Era tarde demais,a estante estava no chão.Percebendo a grande bagunça, a garota soltou um leve e demorado suspiro e passou a ater o seu tempo em (re)organizar aquela velha estante de madeira de carvalho. Foi nessa arrumação que ela percebeu que algumas coisas que estavam naquela estante já não faziam mais o menor sentido em estar ali, era apenas "perca de espaço,tempo e paciência".

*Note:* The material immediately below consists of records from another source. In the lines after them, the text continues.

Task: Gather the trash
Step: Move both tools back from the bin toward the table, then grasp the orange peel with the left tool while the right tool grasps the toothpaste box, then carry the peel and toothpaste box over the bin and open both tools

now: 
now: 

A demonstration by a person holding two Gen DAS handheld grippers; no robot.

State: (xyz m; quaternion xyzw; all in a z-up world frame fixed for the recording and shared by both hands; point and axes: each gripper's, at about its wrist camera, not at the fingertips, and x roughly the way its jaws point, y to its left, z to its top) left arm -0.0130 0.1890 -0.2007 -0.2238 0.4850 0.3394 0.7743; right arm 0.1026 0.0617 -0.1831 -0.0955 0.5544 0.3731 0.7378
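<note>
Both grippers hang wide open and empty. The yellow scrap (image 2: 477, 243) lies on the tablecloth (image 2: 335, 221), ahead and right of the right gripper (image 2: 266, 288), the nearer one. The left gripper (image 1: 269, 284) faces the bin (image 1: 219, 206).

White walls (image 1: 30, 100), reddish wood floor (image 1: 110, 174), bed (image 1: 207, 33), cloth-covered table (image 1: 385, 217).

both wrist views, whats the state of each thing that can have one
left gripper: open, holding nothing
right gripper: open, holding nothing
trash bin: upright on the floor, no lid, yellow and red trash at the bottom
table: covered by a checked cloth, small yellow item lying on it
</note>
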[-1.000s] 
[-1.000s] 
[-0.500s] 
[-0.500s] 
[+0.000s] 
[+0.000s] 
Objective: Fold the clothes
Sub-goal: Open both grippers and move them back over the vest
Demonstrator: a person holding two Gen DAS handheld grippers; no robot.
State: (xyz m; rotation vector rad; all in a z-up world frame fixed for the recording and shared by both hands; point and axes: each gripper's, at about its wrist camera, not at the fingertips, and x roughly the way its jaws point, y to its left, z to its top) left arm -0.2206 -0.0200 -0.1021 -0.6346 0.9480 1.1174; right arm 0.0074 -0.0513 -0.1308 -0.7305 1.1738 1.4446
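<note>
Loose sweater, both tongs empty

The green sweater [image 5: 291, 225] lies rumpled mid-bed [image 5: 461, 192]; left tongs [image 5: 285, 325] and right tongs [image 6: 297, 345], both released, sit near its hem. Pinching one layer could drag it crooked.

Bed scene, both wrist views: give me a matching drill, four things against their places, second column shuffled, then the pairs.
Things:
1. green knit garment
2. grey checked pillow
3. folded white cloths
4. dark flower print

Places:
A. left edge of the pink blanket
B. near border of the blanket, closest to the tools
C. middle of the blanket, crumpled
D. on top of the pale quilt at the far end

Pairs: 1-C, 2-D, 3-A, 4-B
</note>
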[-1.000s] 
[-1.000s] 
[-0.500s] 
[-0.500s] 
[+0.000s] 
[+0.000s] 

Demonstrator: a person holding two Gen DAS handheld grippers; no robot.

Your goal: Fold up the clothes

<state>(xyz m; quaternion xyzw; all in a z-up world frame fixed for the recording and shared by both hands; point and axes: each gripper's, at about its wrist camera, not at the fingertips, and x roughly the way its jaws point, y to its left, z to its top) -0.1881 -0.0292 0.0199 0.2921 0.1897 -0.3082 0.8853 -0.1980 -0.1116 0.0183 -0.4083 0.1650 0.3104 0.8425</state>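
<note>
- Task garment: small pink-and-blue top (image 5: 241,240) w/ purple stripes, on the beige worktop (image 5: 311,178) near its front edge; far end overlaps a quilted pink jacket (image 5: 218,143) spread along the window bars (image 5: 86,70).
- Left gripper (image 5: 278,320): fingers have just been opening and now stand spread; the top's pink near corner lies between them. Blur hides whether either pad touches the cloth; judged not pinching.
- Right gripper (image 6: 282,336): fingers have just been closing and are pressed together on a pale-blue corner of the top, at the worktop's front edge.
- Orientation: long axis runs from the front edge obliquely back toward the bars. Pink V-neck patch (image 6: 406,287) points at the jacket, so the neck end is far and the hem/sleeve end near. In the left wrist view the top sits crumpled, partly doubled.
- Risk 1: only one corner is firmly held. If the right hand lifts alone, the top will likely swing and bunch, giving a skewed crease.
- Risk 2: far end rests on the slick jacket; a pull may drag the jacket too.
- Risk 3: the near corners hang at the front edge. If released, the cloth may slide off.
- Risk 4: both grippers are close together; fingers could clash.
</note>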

Ela passou então a colher aquilo que ela não mais utilizaria, aquilo que ela já havia se desapegado, porém ainda estava ali. Em um grande caixa de papelão ela juntou livros de velhos romances, cds de falsas verdades, fotos de momentos não relevantes, cartas com destino a tristeza, papéis decorados de pessoas irrelevantes. Foi com rapidez que aquela se encheu e com mais rapidez ainda que a garotinha antes bem alojada em sua poltrona correu até o seu quintal e jogou aquela caixão de papelão fora, bem fora; fora de sua casa, de sua estante e deseja que saia de sua memória. Ao voltar para sua sala, a garotinha percebeu a sua estante reorganizada, com conotações e cores diferentes e muito mais espaçosa. Espaços estes que serão preenchidos por novos livros, cds, fotos, cartas e papéis que farão essa garota mudar um pouco mais a sua visão da poltrona, essa visão da estante, essa visão dessa estante quase viva."
M.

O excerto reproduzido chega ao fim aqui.